We all occasionally forget to inform the others of what seeds we’re buying and end up with multiple packets of basil seeds lining the counter in preparation for spring. When one is sick the other two promptly make use of every burner on the stove- heating soup, warming the teakettle, boiling water mixed with eucalyptus oil to help the whole house breathe better. Occasionally one of the fur babies will forget that the fence is a rather stern suggestion and there are three voices yelling their name as we stomp around the neighborhood, promising to never let them off leash again if they don’t return immediately.
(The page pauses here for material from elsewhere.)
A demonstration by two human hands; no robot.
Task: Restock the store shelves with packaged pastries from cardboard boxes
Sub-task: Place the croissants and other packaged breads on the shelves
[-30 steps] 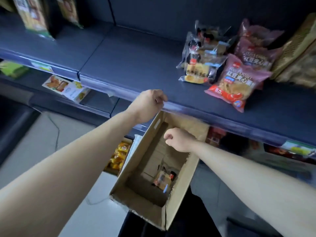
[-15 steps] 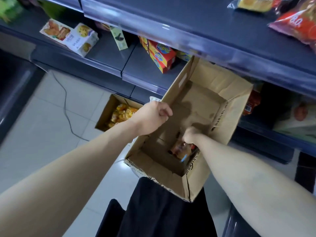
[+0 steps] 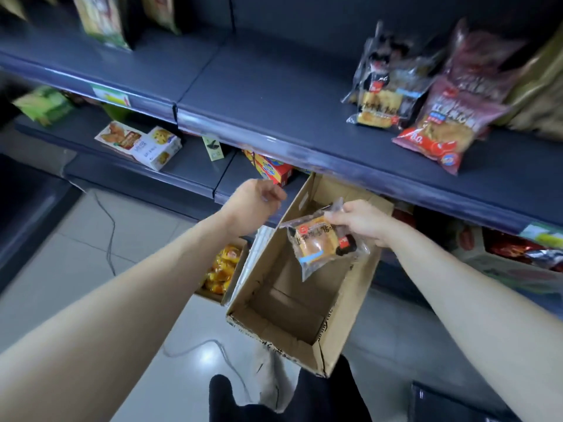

There are extra lines added to the “emergency contact” section on doctors notes, extra socks missing pairs. There is so much love contained in this small Kentucky house.

And then there is the bullet journaling. There are so many pens, highlighters, stickers, sharpies, extra paper, things to trace, things we’ve started and never finished. With three of us we needed an entire tote to dedicate to corralling all of our extra supplies. There are two boys to steal shirts and hoodies from, two boys to threaten people with when they make unwanted moves in my direction. There are photos on every wall, succulents tucked away in every spot that gets sunlight. The bookshelves are packed with the childhood stories, multiple copies of all the Harry Potters, and bent covered editions of Jane Austen.

There are two “we love you! You can do it!” text responses when I’m having a bad day, two separate streams of highly applicable GIFS to every life situation. The couch is often covered in as many blankets as the bed to keep us all warm on movie nights. (Ryder needs to be tucked in too.) There are extra dishes to be done, extra laundry to fold, and extra minutes spent looking for lost wallets or phones. There are three of us to negotiate dinner (and if we make pasta again, Rife might take over dinner entirely), three people to debate whether or not to get gas on their way home. Three “goodnights!” as we all tuck in to go to sleep. Three different angles of the same sunset we’re watching. Three different views on the latest news.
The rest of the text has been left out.